Specialized containers that run to completion before the main application containers start. They run sequentially, each must succeed before the next begins. Their purposes include:

• Running setup scripts or utilities not needed in the main application image.
• Delaying application startup until preconditions (e.g., dependent services being available) are met.
• Safely handling sensitive data like secrets, which the main app containers might not need to access directly.

If an init container fails, the Pod restarts it according to the Pod's restartPolicy. If the policy is Never, the Pod fails.

3. Application Containers

These are the primary containers that run the application workload. They start in parallel after all init containers have completed successfully.

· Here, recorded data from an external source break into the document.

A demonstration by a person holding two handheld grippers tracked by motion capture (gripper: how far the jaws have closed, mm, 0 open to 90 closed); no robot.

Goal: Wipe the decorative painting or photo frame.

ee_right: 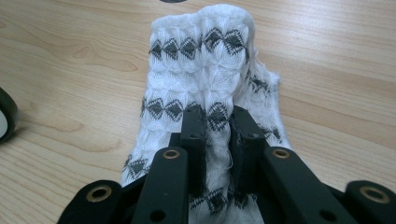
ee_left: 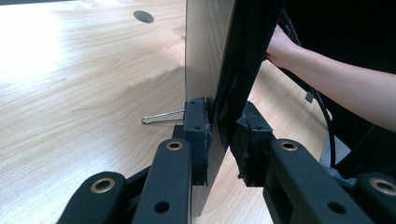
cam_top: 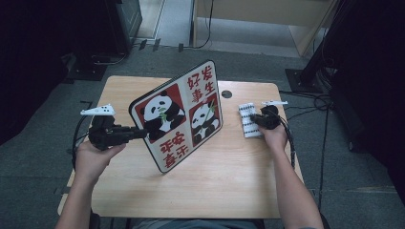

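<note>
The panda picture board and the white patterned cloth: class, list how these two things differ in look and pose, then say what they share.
1. The flat, stiff panda picture board bears red panels with pandas; the soft white knitted cloth has rows of dark diamonds.
2. The board stands tilted on its lower edge; the cloth lies on the wooden table.
3. The board is much larger than the cloth.
Shared: each is pinched by a gripper, left gripper on the board, right gripper on the cloth.

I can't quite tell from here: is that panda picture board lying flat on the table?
No, the panda board stands tilted on its lower edge on the table, clamped at its side by the left gripper.
</note>
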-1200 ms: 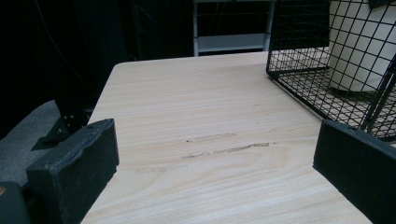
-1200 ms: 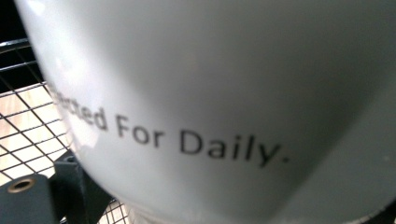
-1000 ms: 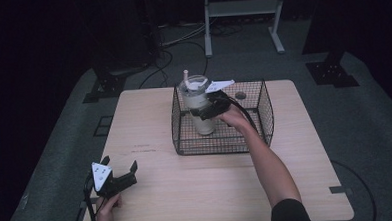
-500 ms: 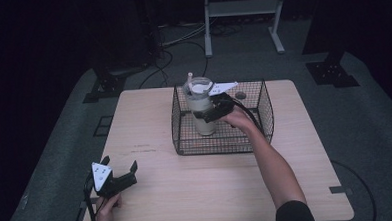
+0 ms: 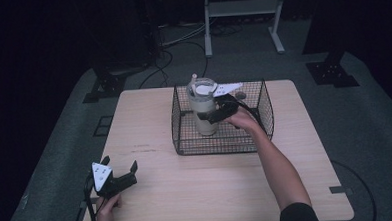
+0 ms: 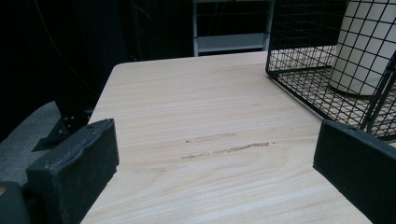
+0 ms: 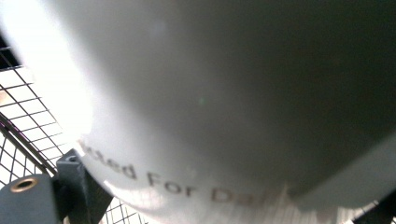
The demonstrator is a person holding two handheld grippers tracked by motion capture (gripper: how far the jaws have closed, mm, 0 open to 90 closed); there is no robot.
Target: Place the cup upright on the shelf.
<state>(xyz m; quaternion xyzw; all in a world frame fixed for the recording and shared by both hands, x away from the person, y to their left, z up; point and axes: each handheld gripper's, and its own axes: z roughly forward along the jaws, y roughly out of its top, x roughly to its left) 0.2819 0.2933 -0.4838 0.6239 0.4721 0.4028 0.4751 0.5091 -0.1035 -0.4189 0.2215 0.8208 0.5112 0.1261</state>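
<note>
A cream tumbler (image 5: 202, 110) with a clear lid and a straw stands upright inside a black wire basket (image 5: 224, 142) at the back middle of the table. My right gripper (image 5: 213, 114) reaches into the basket from the right and is shut on the tumbler's side. In the right gripper view the tumbler's wall (image 7: 224, 93) with grey lettering sits right against the camera. My left gripper (image 5: 120, 164) rests open near the table's front left corner, nothing between its jaws. The left gripper view has the basket (image 6: 299, 79) and tumbler (image 6: 364, 46) at upper right.
The light wooden table (image 5: 202, 190) has bare surface in front of and left of the basket. A small dark object (image 5: 240, 95) lies at the basket's back right. Cables and metal stand legs (image 5: 240, 18) lie on the dark floor behind.
The tumbler, held by my right gripper, has shifted slightly to the right inside the basket. My left gripper has stayed where it was.
</note>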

Example: Pod with Init Containers

apiVersion: v1
kind: Pod
metadata:
  name: service-dependent-app
  labels:
    app: myapp
spec:
  containers:
  - name: app-container
    image: busybox:1.28
    command: ['sh', '-c', 'echo "Main app started!" && sleep 3600']
  initContainers:
  - name: check-api-service
    image: busybox:1.28
    command: ['sh', '-c', 'until nslookup api-service; do echo "Waiting for API..."; sleep 3; done;']
  - name: check-database
    image: busybox:1.28
    command: ['sh', '-c', 'until nslookup database; do echo "Waiting for DB..."; sleep 3; done;']

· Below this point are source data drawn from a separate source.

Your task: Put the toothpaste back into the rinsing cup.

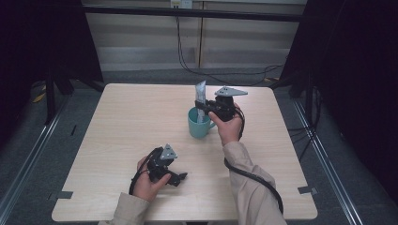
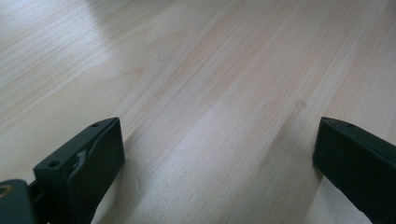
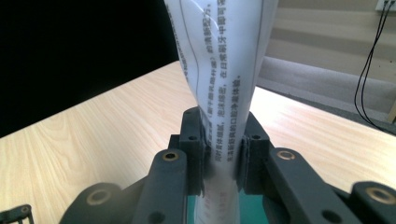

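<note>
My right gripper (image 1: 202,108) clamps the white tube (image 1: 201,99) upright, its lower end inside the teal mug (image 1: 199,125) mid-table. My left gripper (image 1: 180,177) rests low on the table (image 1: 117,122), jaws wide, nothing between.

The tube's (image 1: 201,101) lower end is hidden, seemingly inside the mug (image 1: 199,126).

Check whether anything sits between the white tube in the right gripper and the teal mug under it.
Nothing visible does. The right gripper is shut on the white tube, whose lower end already hangs inside the teal mug; the mug's inside is hidden from view.
</note>
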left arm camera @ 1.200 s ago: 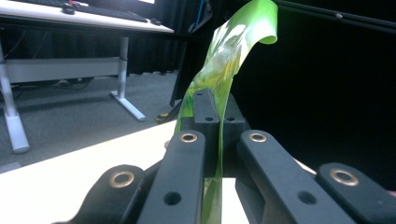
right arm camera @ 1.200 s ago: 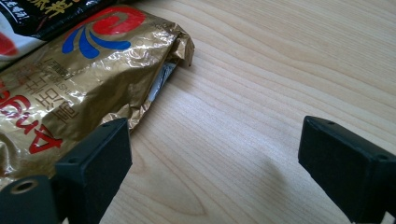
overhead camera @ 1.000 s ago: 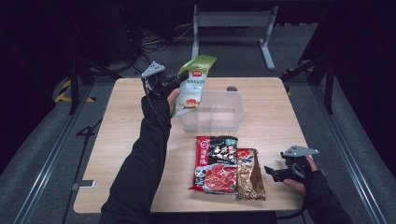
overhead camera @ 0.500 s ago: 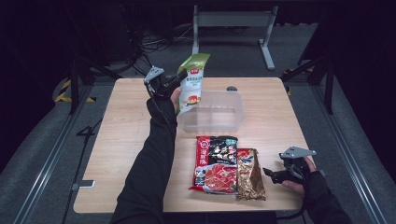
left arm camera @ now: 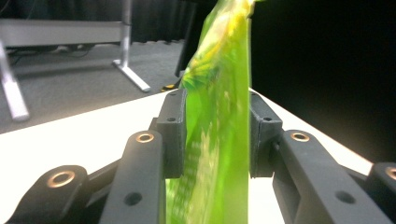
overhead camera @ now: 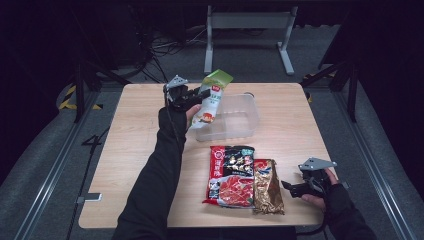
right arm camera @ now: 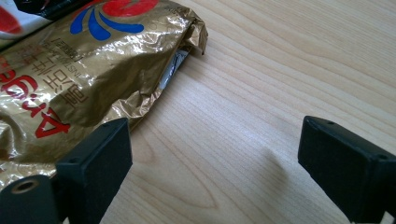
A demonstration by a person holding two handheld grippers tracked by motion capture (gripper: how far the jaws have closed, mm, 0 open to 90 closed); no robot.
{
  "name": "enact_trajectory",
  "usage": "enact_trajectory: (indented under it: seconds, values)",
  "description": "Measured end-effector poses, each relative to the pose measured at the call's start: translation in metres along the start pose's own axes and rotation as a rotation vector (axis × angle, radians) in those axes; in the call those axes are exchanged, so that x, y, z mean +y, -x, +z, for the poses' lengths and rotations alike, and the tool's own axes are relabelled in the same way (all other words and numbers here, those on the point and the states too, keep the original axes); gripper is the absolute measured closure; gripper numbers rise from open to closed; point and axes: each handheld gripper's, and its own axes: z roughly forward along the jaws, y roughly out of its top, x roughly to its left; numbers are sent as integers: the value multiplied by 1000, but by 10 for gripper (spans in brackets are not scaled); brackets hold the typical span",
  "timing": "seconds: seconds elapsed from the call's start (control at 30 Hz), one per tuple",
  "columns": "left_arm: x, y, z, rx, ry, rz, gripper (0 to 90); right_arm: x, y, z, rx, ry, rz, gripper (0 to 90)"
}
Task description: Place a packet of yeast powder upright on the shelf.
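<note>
A green and white snack bag (overhead camera: 212, 95) stands tilted, its lower end at the left wall of a clear plastic tub (overhead camera: 250, 120). My left gripper (overhead camera: 196, 98) is at the bag's left side. In the left gripper view the green bag (left arm camera: 219, 116) fills the gap of the left gripper (left arm camera: 218, 133) and touches both pads; the jaws have just been opening. My right gripper (overhead camera: 287, 186) rests open low on the table beside a gold packet (overhead camera: 267, 187). In the right gripper view the right gripper (right arm camera: 215, 158) holds nothing, and the gold packet (right arm camera: 70, 79) lies by its left jaw.
A red and black food packet (overhead camera: 231, 175) lies flat next to the gold one, in front of the tub. The wooden table (overhead camera: 135, 150) has bare room at the left and at the far right. Dark floor, cables and a metal frame lie beyond.
My left hand has come down a little with the green bag, bringing its lower end against the tub. The right hand has kept still.
</note>
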Motion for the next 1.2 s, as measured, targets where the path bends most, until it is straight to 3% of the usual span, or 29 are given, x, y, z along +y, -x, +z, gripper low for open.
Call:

This Pod's main container (app-container) only starts after both check-api-service and check-database init containers succeed in resolving their respective service names.

Image Pull Policy

Controls when the kubelet attempts to pull a container image.

• IfNotPresent: (Default) Pull the image only if it is not already present locally.
• Always: Always pull the image, even if it exists locally.
• Never: Only use the local image. Never pull from a registry.

Pod Restart Policy

Defines the action the kubelet takes when a container inside the Pod exits. This restartPolicy applies to all containers in the Pod.

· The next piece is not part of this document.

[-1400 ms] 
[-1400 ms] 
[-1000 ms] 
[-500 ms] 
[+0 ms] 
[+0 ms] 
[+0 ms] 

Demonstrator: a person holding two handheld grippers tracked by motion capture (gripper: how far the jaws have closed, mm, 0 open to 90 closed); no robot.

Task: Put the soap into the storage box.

• Always: (Default) Restart the container regardless of its exit code.
• OnFailure: Restart the container only if it exits with a non-zero status (i.e., it failed).
• Never: Do not restart the container. Note: This policy governs container restarts within a Pod. To "restart" an entire Pod, it must be recreated by its controller.

Resource Management (Requests and Limits)

Pods can specify compute resource requirements and constraints for each container.

• requests: The minimum amount of a resource (CPU/memory) that must be available for the container to be scheduled.
• limits: The maximum amount of a resource a container is allowed to use.

Units:

• CPU: Measured in CPU units. 1 CPU core is equivalent to 1 vCPU/Core. 250m represents 250 millicpu (0.25 cores).
• Memory: Measured in bytes. Can use decimal (KB, MB, GB) or binary (KiB, MiB, GiB) prefixes.
  • 64Mi = 64 Mebibytes (64 * 2^20 bytes)
  • 128MB = 128 Megabytes (128 * 10^6 bytes)

Example: Pod with Resource Specifications

apiVersion: v1
kind: Pod
metadata:
  name: resource-demo
spec:
  containers:
  - name: web-server
    image: nginx:alpine
    resources:
      requests:
        memory: "64Mi"
        cpu: "250m"
      limits:
        memory: "128Mi"
        cpu: "500m"
  - name: log-processor
    image: fluentd:latest
    resources:
      requests:
        memory: "32Mi"
        cpu: "100m"
      limits:
        memory: "64Mi"
        cpu: "200m"

This Pod's total resource requests are 86MiB memory and 350m CPU. Its total resource limits are 192MiB memory and 700m CPU. The scheduler uses the sum of requests to decide on node placement.